- Genre: Thriller
- Based on: Footsteps by Ira Levin
- Written by: Shelly Evans
- Directed by: John Badham
- Starring: Candice Bergen Michael Murphy Bryan Brown Bug Hall
- Music by: Christopher Franke
- Country of origin: United States
- Original language: English

Production
- Producers: Mark Gordon Ginny Jones-Duzak Ken Raskoff
- Cinematography: Ron Stannett
- Editor: Frank Morriss
- Running time: 95 minutes
- Production companies: Fox Television Studios Ken Raskoff Productions The Mark Gordon Company

Original release
- Network: CBS
- Release: October 12, 2003

= Footsteps (2003 film) =

2003 American television film

Footsteps is a 2003 American made-for-television thriller film directed by John Badham based on the Ira Levin play of the same name.

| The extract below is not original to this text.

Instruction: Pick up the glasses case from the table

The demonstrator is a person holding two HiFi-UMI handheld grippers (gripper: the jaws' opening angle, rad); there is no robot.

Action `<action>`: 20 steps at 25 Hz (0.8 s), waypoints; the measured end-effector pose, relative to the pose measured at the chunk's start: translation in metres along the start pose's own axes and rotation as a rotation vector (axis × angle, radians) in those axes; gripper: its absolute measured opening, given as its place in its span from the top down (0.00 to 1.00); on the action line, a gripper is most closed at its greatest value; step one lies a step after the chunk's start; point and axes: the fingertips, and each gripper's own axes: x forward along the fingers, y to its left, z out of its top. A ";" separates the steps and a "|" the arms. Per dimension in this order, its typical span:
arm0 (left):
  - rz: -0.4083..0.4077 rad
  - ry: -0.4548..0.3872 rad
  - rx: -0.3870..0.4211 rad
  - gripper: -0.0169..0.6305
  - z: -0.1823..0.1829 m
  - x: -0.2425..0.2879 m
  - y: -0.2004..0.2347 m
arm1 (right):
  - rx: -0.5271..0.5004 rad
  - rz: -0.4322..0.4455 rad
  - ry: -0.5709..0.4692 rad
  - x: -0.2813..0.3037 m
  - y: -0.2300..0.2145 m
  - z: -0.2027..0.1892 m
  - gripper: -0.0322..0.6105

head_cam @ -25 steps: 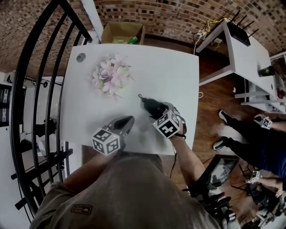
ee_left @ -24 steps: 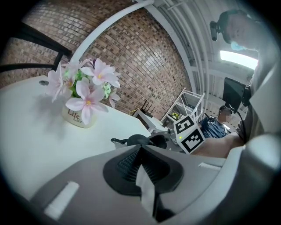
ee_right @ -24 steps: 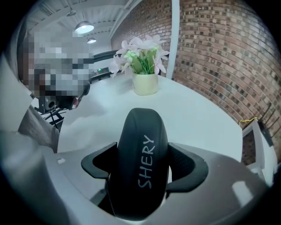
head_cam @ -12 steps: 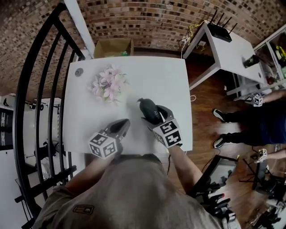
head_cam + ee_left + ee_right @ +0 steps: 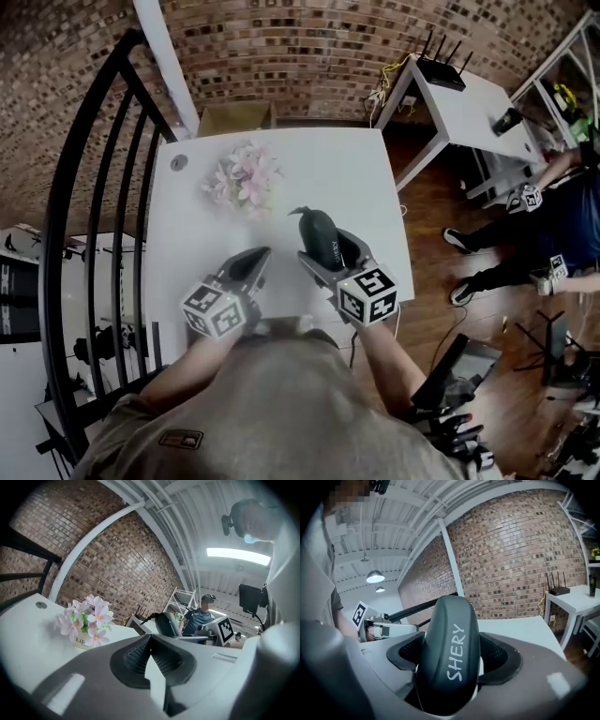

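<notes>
The dark glasses case [image 5: 320, 234], with "SHERY" printed on its lid, is held off the white table [image 5: 352, 169] by my right gripper [image 5: 326, 247]. In the right gripper view the case [image 5: 449, 667] fills the gap between the jaws, and both pads press on its sides at my right gripper [image 5: 452, 651]. To the left of it, my left gripper [image 5: 247, 264] hangs over the table's near part with its jaws shut and nothing in them. The left gripper view shows my left gripper [image 5: 149, 640] with its pads together, and beyond it the case [image 5: 166, 624] in the other gripper.
A pot of pink flowers [image 5: 246, 180] stands on the table's far left. A black stair railing [image 5: 84, 216] runs along the left. Behind the table is a cardboard box [image 5: 234, 117]; a white side table with a router [image 5: 459, 94] and a person [image 5: 553, 234] are at right.
Both grippers have risen. The right one has lifted the case off the table and rolled, so the case now points away from me. The left stays shut.
</notes>
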 end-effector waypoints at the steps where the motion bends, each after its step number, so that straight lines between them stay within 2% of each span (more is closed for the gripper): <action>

It was broadcast on CBS on October 12, 2003.

==Plot==
Daisy Lowendahl is a best-selling suspense novelist who has been receiving threatening letters ever since an incident occurred in which a man killed a woman and claimed that he was inspired to do it by one of her novels. At a public event a man angrily accuses her of being responsible for the murder. She is frightened by the man and is plagued by a fear of being attacked when she is alone. At the suggestion of her husband she takes a short vacation at her isolated beach house, where she is visited by Spencer Weaver, a local young fan who knows almost everything about her. Her next visitor is Eddie Bruno, who claims to be a police detective and warns her that Spencer may be dangerous to her. Spencer insists that Eddie is not a cop and after a struggle Eddie is overpowered and tied up. Eddie begins revealing personal details about Daisy, claiming that her husband hired him to kill her that night.

==Cast==

- Candice Bergen as Daisy Lowendahl
- Michael Murphy as Robbie Lowendahl
- Bryan Brown as Eddie Bruno
- Bug Hall as Spencer Weaver
- John Walf as Boss
- Cindy Sampson as Jordan Hayes
- Suzanne Jacob as Babs
- Johanna MacCulloch as Lauren
- Chase Duffy as Bodyguard #1
- Travis Ferris as Officer
- Bruce Graham as Judge Martin Hickler
- Glen Grant as Police Detective
- Jason Hemsworth as Bodyguard #2
- James Symington as Arresting Officer
- Gary Levert as Male Heckler
- Darcy Lindzon as Tommy
- Rita Malik as Lady in Audience
- Agumeuay Nakanakis as Fisherman
- Juanita Peters as Reporter
- Austin St. John as Police Investigator

==Production==
After the success of his play Deathtrap, Ira Levin penned the play Footsteps but sold the rights to CBS , which initially intended to present it as a live theatrical television production but decided that it would have to be adapted into a film.